Extracted records:
╭──

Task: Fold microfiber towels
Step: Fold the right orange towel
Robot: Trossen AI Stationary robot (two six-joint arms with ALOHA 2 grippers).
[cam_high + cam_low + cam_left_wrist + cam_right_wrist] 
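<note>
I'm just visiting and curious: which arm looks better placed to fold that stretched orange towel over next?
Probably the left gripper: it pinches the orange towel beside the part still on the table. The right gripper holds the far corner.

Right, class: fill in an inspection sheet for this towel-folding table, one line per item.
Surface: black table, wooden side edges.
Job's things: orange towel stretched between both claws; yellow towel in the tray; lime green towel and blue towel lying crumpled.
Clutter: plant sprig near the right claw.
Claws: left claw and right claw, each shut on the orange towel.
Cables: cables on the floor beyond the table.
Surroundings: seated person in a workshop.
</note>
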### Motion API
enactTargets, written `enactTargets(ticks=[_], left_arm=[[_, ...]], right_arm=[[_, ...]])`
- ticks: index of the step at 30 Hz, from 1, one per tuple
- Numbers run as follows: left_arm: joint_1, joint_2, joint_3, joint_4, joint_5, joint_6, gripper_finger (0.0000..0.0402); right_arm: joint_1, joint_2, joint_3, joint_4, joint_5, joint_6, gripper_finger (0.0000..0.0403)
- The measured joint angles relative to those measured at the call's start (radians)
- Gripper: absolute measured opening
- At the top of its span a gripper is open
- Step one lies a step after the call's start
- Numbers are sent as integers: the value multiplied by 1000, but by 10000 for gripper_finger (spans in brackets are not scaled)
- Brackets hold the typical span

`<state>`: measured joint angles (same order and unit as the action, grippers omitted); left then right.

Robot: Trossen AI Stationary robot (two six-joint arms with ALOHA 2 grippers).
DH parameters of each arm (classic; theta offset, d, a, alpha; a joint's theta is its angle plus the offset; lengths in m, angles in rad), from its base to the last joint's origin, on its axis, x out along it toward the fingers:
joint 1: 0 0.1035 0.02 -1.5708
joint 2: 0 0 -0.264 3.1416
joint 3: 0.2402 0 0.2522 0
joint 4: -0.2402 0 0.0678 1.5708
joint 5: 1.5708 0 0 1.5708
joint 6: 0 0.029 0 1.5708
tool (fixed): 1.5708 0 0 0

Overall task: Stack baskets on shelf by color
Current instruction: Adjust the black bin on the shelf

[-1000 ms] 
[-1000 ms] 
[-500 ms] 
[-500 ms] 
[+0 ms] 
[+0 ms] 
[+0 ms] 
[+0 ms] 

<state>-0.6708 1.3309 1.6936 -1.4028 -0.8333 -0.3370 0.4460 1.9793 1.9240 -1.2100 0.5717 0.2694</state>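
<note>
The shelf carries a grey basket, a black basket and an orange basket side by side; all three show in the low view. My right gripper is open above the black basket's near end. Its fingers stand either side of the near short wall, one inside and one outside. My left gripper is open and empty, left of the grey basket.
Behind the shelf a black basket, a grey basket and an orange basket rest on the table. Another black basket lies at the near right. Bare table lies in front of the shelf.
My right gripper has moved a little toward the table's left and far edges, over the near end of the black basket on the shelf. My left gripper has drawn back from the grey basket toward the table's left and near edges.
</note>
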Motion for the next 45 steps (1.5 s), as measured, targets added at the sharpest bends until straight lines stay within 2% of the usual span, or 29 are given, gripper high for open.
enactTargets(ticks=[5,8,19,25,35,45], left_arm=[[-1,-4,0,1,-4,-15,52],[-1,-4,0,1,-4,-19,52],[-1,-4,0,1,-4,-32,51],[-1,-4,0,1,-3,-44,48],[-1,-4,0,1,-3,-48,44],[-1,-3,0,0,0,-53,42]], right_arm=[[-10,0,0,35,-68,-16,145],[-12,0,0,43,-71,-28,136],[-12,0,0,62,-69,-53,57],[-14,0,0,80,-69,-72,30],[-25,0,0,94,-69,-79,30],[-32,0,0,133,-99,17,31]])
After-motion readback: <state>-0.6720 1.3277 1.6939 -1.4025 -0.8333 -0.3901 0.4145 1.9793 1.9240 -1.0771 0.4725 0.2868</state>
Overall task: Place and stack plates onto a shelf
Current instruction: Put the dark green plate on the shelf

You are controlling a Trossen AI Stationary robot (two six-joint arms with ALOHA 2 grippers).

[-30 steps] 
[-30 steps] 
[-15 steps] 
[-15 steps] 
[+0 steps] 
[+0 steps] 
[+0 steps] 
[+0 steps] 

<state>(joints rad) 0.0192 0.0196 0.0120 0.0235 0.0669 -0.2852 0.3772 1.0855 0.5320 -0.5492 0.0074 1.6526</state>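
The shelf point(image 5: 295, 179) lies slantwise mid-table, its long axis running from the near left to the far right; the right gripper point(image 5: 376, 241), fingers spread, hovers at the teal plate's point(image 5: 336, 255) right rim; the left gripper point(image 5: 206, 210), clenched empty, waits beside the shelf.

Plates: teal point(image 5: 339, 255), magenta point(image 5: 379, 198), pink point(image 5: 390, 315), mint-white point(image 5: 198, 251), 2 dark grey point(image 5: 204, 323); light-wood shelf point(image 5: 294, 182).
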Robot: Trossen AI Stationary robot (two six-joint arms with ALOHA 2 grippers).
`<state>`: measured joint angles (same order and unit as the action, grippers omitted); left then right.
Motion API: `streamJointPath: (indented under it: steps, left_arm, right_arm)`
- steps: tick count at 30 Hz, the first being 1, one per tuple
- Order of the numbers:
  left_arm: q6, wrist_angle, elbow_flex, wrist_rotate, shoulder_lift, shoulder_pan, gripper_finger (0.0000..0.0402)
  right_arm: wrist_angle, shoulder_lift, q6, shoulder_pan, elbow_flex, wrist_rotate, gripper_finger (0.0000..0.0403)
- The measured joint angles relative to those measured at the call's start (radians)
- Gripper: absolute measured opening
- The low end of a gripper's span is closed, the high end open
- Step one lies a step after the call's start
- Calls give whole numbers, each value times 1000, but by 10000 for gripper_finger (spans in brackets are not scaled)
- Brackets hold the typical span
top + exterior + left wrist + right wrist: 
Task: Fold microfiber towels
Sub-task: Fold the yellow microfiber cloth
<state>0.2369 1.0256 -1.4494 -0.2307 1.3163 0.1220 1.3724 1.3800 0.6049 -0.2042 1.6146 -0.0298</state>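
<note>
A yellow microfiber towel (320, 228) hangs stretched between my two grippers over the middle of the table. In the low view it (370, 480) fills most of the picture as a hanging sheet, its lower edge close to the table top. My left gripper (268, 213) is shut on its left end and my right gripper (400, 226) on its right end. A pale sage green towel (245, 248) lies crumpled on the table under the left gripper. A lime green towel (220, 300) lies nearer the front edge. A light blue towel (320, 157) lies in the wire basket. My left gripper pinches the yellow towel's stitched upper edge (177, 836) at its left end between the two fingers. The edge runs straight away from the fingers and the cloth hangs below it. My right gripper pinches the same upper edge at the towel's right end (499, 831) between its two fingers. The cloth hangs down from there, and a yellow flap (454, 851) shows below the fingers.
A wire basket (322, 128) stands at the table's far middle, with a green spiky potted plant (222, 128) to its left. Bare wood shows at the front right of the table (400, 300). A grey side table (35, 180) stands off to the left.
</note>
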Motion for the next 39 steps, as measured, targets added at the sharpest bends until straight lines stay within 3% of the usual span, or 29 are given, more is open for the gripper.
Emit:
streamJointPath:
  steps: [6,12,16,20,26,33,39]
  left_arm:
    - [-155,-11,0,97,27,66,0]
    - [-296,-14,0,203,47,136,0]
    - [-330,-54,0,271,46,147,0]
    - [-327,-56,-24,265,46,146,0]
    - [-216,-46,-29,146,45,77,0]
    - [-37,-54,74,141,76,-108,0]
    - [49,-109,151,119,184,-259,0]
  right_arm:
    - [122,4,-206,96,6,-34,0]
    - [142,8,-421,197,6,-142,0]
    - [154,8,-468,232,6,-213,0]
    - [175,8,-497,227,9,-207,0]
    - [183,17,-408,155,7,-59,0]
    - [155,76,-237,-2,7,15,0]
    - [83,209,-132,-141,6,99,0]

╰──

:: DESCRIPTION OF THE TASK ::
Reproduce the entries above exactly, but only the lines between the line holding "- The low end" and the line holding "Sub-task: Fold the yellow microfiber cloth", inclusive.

:: RESPONSE ::
- The low end of a gripper's span is closed, the high end open
- Step one lies a step after the call's start
- Calls give whole numbers, each value times 1000, but by 10000 for gripper_finger (spans in brackets are not scaled)
- Brackets hold the typical span
top + exterior + left wrist + right wrist: 
Task: Fold microfiber towels
Sub-task: Fold the yellow microfiber cloth

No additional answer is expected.